### What is expected
Return the data below exactly, but only from the line containing "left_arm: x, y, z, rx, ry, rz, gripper" through the line containing "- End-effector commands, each", with both of those lines included.

### Recorded data
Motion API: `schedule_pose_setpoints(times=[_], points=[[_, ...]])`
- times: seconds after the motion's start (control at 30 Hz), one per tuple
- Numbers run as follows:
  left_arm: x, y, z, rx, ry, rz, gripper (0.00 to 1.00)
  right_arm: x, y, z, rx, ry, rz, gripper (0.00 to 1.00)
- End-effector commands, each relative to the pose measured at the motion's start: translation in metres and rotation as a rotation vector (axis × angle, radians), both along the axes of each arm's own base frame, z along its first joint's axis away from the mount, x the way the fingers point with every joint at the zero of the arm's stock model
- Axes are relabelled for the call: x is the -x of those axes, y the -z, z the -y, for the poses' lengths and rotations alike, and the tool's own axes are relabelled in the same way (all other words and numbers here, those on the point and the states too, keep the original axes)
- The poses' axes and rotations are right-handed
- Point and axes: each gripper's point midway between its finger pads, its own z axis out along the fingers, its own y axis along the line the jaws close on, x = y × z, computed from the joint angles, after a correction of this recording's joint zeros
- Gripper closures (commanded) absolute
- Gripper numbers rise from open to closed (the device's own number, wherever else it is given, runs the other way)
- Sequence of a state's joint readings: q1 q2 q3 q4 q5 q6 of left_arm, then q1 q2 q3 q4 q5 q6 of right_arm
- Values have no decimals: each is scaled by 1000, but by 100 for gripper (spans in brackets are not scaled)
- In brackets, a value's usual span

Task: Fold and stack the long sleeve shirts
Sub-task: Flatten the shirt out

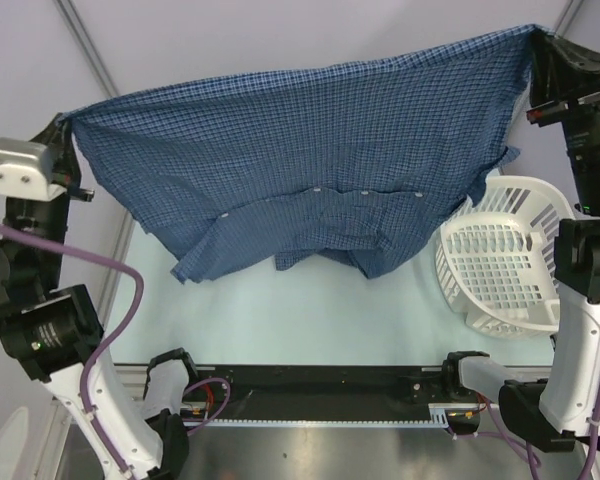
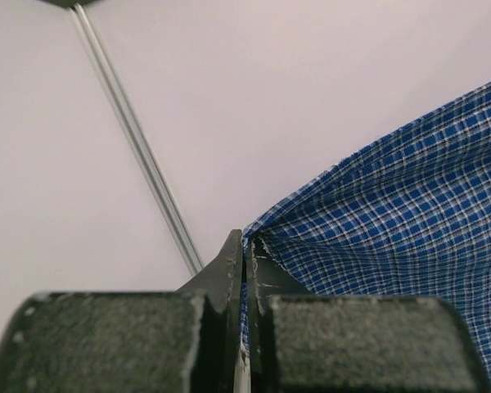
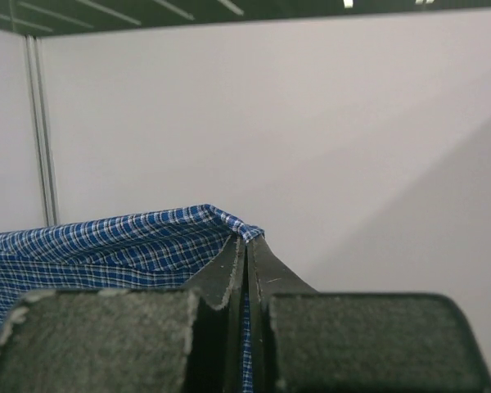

### Exercise answer
  left_arm: x, y, z, rx, ry, rz, gripper (0.00 to 1.00)
  right_arm: x, y, z, rx, ry, rz, gripper (0.00 to 1.00)
- End-effector commands, each relative to the pose measured at the motion's start: translation in metres and rotation as a rotation vector (axis × angle, radians), both along the axes of each arm's own base frame, z along its first joint's axis away from the mount, x the way the fingers point with every joint at the zero of the arm's stock model

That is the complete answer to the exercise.